=== RECORDS SHOWN ===

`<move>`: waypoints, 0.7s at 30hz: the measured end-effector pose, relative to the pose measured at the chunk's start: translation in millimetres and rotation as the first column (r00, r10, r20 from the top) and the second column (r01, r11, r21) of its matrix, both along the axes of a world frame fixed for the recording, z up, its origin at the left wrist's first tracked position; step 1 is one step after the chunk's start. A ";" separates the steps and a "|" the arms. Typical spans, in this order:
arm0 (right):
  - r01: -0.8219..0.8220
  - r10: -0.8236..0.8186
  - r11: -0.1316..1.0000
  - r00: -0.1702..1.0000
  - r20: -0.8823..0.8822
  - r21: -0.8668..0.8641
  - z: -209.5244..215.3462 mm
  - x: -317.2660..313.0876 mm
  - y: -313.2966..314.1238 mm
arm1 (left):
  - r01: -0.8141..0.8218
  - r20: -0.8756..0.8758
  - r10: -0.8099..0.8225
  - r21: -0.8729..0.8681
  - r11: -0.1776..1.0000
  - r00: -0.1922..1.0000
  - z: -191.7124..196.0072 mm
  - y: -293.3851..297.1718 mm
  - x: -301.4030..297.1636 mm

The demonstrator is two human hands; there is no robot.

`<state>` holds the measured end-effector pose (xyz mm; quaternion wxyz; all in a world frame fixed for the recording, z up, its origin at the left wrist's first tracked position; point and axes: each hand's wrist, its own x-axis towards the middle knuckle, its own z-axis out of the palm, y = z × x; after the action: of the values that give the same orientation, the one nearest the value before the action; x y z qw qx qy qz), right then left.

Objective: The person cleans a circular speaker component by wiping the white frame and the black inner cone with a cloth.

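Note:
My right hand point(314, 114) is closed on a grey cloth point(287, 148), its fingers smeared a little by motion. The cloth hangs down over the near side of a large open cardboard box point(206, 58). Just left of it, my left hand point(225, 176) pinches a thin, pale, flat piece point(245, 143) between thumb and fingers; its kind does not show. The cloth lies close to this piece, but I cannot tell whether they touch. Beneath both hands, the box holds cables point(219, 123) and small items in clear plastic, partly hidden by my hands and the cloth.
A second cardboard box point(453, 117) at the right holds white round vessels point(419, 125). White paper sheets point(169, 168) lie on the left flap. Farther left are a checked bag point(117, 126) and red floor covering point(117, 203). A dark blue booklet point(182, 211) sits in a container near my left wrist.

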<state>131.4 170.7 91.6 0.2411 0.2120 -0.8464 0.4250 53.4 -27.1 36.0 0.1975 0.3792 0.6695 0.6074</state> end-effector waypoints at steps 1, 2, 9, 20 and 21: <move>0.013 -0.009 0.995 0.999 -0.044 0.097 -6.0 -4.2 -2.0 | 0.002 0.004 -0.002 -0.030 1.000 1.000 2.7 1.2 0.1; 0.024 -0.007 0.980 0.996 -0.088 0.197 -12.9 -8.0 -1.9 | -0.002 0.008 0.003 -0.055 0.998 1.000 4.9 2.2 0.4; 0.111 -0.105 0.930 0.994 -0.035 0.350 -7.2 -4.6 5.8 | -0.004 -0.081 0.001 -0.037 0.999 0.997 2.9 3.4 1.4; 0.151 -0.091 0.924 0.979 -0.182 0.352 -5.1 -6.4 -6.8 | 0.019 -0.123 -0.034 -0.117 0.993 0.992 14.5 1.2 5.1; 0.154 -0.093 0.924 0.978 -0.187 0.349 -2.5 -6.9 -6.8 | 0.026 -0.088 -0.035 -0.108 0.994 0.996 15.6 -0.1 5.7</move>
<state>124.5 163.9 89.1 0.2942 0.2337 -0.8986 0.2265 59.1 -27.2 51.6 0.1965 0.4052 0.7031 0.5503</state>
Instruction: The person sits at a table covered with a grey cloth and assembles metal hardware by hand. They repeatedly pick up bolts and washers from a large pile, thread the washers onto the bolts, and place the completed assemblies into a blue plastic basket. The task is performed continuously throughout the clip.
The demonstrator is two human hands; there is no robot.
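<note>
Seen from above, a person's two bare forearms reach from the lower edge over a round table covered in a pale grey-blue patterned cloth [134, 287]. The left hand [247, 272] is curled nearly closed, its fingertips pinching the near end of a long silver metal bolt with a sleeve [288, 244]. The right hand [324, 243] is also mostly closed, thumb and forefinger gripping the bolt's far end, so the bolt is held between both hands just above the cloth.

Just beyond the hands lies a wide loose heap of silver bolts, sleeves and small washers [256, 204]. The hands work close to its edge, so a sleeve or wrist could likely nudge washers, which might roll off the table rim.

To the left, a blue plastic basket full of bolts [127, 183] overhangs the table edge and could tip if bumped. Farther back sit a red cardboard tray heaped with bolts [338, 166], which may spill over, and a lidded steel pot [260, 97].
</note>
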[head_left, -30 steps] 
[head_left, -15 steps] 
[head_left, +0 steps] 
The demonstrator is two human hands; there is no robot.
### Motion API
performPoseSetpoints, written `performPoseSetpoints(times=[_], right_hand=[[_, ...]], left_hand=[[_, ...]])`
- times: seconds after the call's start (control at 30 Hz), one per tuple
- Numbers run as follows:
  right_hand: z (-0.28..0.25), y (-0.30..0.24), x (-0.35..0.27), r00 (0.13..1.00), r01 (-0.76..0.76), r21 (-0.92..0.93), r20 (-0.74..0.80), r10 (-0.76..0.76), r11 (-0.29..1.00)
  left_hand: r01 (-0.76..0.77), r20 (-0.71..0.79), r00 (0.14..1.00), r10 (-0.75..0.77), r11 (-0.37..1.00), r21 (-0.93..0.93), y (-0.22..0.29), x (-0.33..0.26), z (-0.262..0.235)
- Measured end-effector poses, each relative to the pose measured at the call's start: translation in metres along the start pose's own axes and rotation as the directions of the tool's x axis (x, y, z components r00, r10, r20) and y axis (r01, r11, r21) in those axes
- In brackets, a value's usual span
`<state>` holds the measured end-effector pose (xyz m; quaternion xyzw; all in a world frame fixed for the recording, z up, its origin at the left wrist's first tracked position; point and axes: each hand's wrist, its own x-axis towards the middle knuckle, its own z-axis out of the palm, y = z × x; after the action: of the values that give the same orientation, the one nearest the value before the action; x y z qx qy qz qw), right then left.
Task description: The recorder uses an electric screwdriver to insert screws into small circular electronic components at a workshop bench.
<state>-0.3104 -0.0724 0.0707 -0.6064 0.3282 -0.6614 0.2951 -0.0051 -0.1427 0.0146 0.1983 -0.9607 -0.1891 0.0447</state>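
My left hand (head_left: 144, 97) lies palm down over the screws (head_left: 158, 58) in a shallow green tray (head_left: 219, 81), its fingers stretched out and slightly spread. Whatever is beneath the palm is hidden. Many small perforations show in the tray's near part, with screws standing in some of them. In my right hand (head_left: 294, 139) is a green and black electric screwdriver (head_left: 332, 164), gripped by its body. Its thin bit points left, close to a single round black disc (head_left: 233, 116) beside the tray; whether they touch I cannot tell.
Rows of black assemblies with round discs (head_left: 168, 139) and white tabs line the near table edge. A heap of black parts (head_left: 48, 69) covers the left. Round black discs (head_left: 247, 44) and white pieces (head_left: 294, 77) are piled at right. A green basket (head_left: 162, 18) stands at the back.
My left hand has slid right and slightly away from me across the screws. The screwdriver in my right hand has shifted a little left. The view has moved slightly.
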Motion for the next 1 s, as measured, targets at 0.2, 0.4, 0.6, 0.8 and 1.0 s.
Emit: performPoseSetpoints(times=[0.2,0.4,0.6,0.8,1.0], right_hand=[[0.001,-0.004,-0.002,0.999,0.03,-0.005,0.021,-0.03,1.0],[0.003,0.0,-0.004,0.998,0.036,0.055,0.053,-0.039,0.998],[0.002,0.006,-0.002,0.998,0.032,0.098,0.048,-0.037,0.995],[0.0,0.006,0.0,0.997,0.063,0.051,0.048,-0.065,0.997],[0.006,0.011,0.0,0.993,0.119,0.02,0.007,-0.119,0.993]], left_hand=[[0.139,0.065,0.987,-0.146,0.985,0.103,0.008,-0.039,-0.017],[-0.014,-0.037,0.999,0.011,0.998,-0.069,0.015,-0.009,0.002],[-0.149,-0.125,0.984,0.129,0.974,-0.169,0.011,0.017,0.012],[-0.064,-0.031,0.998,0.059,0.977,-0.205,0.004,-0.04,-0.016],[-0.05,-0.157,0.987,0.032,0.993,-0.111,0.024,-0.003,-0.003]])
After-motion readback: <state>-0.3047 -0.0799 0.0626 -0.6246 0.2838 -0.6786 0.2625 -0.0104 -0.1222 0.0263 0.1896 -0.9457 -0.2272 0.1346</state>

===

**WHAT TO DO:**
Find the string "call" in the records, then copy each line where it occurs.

**FINISHED TASK:**
- times: seconds after the call's start (control at 30 Hz), one per tuple
- Measured end-effector poses, each relative to the pose measured at the call's start: translation in metres along the start pose's own axes and rotation as the directions of the tool's x axis (x, y, z components r00, r10, r20) and y axis (r01, r11, r21) in those axes

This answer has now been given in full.